> [INSTRUCTIONS FOR THE TASK]:
The full listing should be transcribed verbatim.

> [DATASET EXTRACT]:
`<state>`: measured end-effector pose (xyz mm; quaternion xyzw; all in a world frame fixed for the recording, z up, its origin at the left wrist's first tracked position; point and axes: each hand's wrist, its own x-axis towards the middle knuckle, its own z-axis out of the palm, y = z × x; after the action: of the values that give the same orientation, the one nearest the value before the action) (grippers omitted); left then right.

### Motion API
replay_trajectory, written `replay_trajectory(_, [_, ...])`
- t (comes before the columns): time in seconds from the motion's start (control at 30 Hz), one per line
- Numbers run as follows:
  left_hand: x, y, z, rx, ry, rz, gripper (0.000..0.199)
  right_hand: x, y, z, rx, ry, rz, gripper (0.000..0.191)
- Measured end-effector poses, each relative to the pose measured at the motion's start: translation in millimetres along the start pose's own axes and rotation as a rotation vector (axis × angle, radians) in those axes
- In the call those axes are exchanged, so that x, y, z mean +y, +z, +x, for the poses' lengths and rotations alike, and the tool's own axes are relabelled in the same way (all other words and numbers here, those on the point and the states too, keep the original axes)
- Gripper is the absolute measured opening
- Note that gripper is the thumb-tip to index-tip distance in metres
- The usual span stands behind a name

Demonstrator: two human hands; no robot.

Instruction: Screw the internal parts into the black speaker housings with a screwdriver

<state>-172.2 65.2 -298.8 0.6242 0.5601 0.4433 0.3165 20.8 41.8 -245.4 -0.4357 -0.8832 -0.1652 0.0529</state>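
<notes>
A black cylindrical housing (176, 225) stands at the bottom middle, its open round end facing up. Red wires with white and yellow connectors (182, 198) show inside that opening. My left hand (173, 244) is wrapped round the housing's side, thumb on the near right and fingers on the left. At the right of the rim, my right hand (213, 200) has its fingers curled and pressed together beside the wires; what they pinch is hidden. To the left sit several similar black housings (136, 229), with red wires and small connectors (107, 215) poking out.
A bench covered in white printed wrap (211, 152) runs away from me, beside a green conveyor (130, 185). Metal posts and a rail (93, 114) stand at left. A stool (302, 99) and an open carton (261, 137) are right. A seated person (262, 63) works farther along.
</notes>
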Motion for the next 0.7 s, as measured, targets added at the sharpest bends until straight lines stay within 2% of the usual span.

> [ANSWER SPACE]:
`<state>`: measured end-effector pose (xyz mm; quaternion xyzw; all in a world frame fixed for the recording, z up, its origin at the left wrist's first tracked position; point and axes: each hand's wrist, its own x-axis towards the middle knuckle, its own z-axis out of the palm, y = z × x; after the action: of the values that give the same orientation, the one nearest the value before the action) (grippers omitted); left then right.

### Motion API
replay_trajectory, written `replay_trajectory(_, [_, ...])`
- t (comes before the columns): time in seconds from the motion's start (control at 30 Hz), one per line
- Numbers run as follows:
  left_hand: x, y, z, rx, ry, rz, gripper (0.000..0.199)
  right_hand: x, y, z, rx, ry, rz, gripper (0.000..0.191)
- Measured end-effector poses, each relative to the pose measured at the motion's start: translation in millimetres along the start pose's own axes and rotation as a rotation vector (axis × angle, radians) in those axes
- In the call those axes are exchanged, so that x, y, z mean +y, +z, +x, for the poses' lengths and rotations alike, and the tool's own axes are relabelled in the same way (all other words and numbers here, those on the point and the states too, keep the original axes)
- Gripper is the absolute measured opening
- Note that gripper is the thumb-tip to index-tip distance in metres
- The usual span stands behind a name

Demonstrator: two human hands; no robot.

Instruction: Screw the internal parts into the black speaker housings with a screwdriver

<state>-172.2 65.2 -298.8 0.6242 0.5601 0.4433 0.3165 20.8 41.8 -245.4 -0.4357 -0.8832 -0.1652 0.0529</state>
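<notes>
A black cylindrical housing (176, 225) stands at the bottom middle, its open round end facing up. Red wires with white and yellow connectors (182, 198) show inside that opening. My left hand (173, 244) is wrapped round the housing's side, thumb on the near right and fingers on the left. At the right of the rim, my right hand (213, 200) has its fingers curled and pressed together beside the wires; what they pinch is hidden. To the left sit several similar black housings (136, 229), with red wires and small connectors (107, 215) poking out.
A bench covered in white printed wrap (211, 152) runs away from me, beside a green conveyor (130, 185). Metal posts and a rail (93, 114) stand at left. A stool (302, 99) and an open carton (261, 137) are right. A seated person (262, 63) works farther along.
</notes>
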Motion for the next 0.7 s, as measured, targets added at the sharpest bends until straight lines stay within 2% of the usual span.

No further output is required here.